Encoded Streams
Binary data contains 256 different values for each byte (octet). Most internet messages are based on 7 bit characters and so you cannot attach binary data to internet messages line email or news. There are several encoding schemes that will allow you to convert binary data to 7 bit characters. On this page I will give several stream classes that implement these encoding schemes. The advantage of using a stream class rather than a simple method to encode a block of data, is two fold.

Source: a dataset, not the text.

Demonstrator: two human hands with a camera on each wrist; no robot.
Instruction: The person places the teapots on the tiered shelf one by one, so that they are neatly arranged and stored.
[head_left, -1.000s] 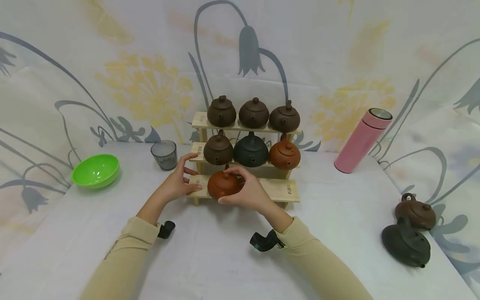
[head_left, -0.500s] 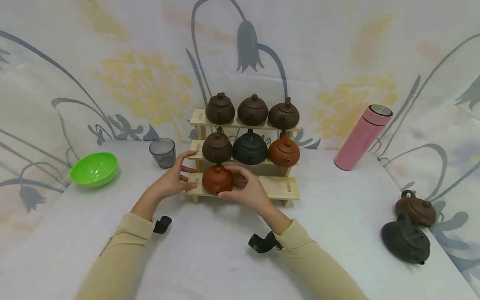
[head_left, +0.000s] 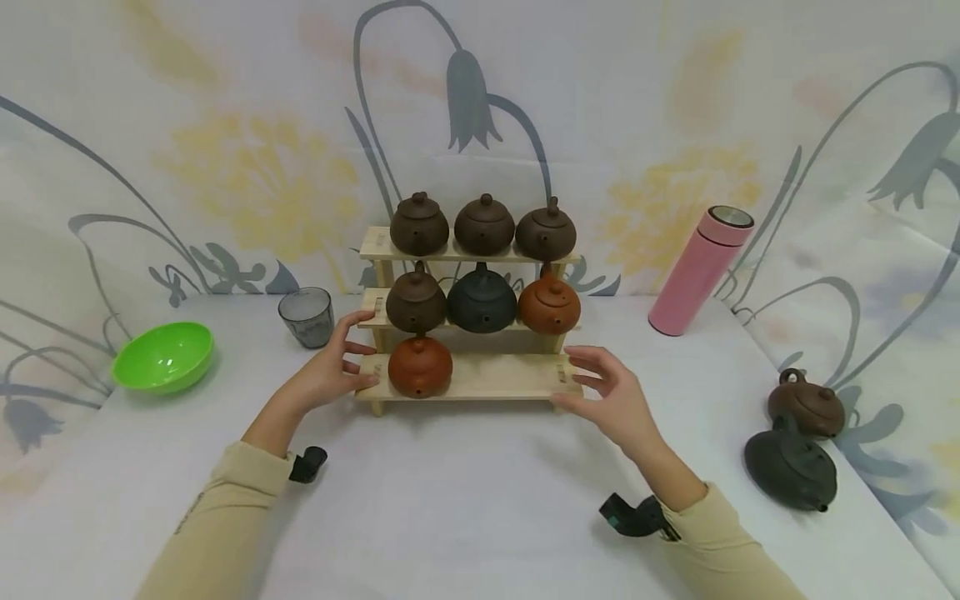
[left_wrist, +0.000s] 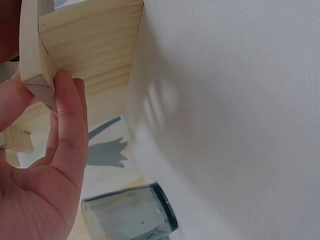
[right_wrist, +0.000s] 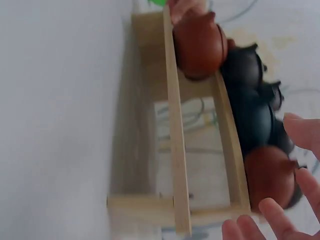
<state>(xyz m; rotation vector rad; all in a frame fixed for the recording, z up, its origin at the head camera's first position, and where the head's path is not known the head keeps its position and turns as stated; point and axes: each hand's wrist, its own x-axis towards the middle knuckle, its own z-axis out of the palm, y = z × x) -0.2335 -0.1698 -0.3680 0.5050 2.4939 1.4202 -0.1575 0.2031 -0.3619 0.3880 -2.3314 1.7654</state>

Firstly, the implementation is more efficient in terms of memory allocations, and secondly the stream classes presented here can be created from other stream objects which allows you to chain streams.Problems With The Framework Classes
On the cryptography pages of the Security Workshop I explained that there were issues with the .NET framework library classes provided to encode and decode base64. In this section I want to go into greater depth about those issues.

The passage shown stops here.